* **Data**
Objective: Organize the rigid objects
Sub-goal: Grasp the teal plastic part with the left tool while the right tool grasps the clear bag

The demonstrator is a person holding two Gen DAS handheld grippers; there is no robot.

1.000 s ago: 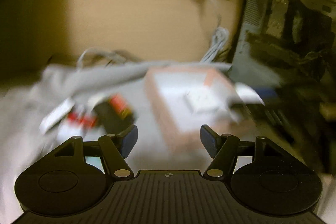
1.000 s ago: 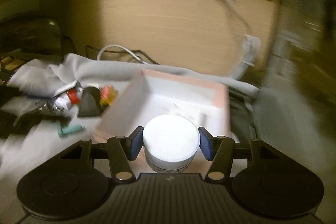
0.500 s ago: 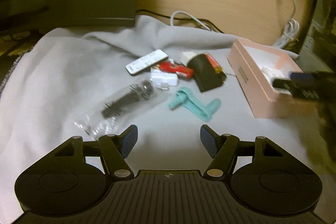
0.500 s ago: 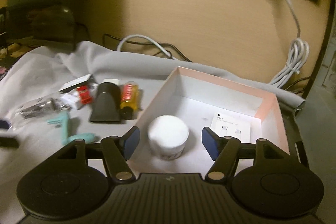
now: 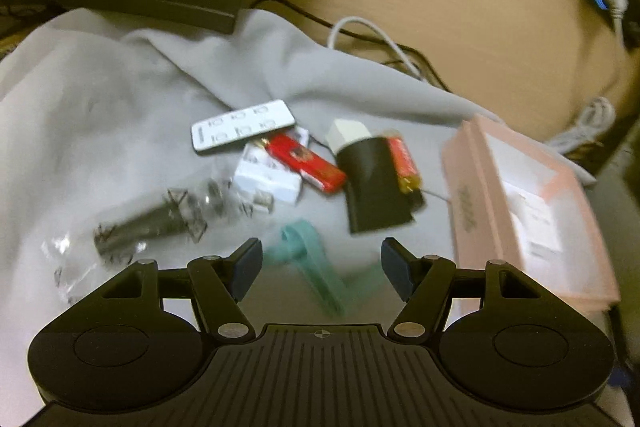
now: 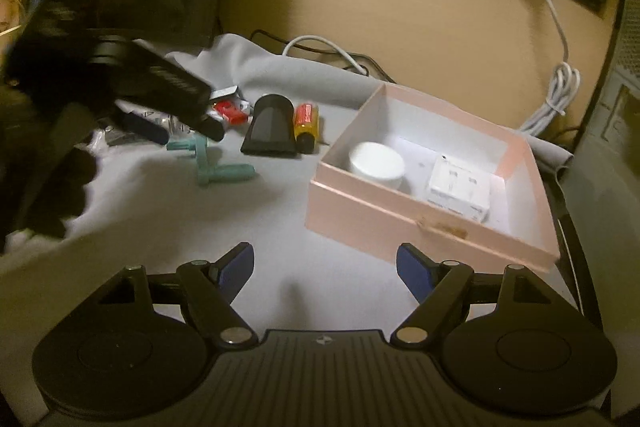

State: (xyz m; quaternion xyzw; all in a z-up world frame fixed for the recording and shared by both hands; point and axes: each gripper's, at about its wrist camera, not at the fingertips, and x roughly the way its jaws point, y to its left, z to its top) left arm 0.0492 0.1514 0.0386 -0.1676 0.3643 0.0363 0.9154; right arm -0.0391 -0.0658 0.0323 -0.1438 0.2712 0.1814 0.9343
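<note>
A pink box [image 6: 420, 223] sits on the grey cloth at the right; it also shows in the left wrist view [image 5: 472, 195]. Inside it are a white jar [image 6: 378, 165] and a small white carton [image 6: 460, 189]. My right gripper [image 6: 324, 269] is open and empty, in front of the box. My left gripper [image 5: 322, 267] is open and empty, its fingers on either side of a teal plastic piece [image 5: 316, 267] that lies on the cloth below it. The teal piece also shows in the right wrist view [image 6: 216, 165], with the left gripper's body above it.
Loose items lie on the cloth [image 5: 100, 99]: a white blister strip [image 5: 242, 125], a red pack [image 5: 304, 163], a white carton [image 5: 268, 181], a black wedge [image 5: 374, 183], an orange tube [image 5: 404, 159] and a dark bagged part [image 5: 148, 221]. A white cable [image 6: 556, 83] hangs from the wall strip.
My right gripper has backed out of the pink box, leaving the white jar inside. My left gripper has moved forward and down over the teal piece.
</note>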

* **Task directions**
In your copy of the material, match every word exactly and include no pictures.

* **Task response**
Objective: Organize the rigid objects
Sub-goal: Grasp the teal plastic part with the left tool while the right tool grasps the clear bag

The demonstrator is a person holding two Gen DAS handheld grippers; there is no robot.

1.000 s ago: 
1.000 s ago: 
0.500 s ago: 
0.500 s ago: 
now: 
now: 

State: (xyz m; quaternion xyzw; all in a z-up world frame fixed for the recording and shared by both hands; point and axes: each gripper's, at about its wrist camera, not at the fingertips, and x roughly the way its jaws point, y to its left, z to its top) left arm 0.0492 0.1514 0.0386 -0.1676 0.3643 0.0363 0.9154; right arm -0.0391 -0.0658 0.0323 -0.1438 0.2712 0.1814 0.9343
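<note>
A pink box [image 6: 420, 223] sits on the grey cloth at the right; it also shows in the left wrist view [image 5: 472, 195]. Inside it are a white jar [image 6: 378, 165] and a small white carton [image 6: 460, 189]. My right gripper [image 6: 324, 269] is open and empty, in front of the box. My left gripper [image 5: 322, 267] is open and empty, its fingers on either side of a teal plastic piece [image 5: 316, 267] that lies on the cloth below it. The teal piece also shows in the right wrist view [image 6: 216, 165], with the left gripper's body above it.
Loose items lie on the cloth [image 5: 100, 99]: a white blister strip [image 5: 242, 125], a red pack [image 5: 304, 163], a white carton [image 5: 268, 181], a black wedge [image 5: 374, 183], an orange tube [image 5: 404, 159] and a dark bagged part [image 5: 148, 221]. A white cable [image 6: 556, 83] hangs from the wall strip.
My right gripper has backed out of the pink box, leaving the white jar inside. My left gripper has moved forward and down over the teal piece.
</note>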

Nothing further belongs to this answer.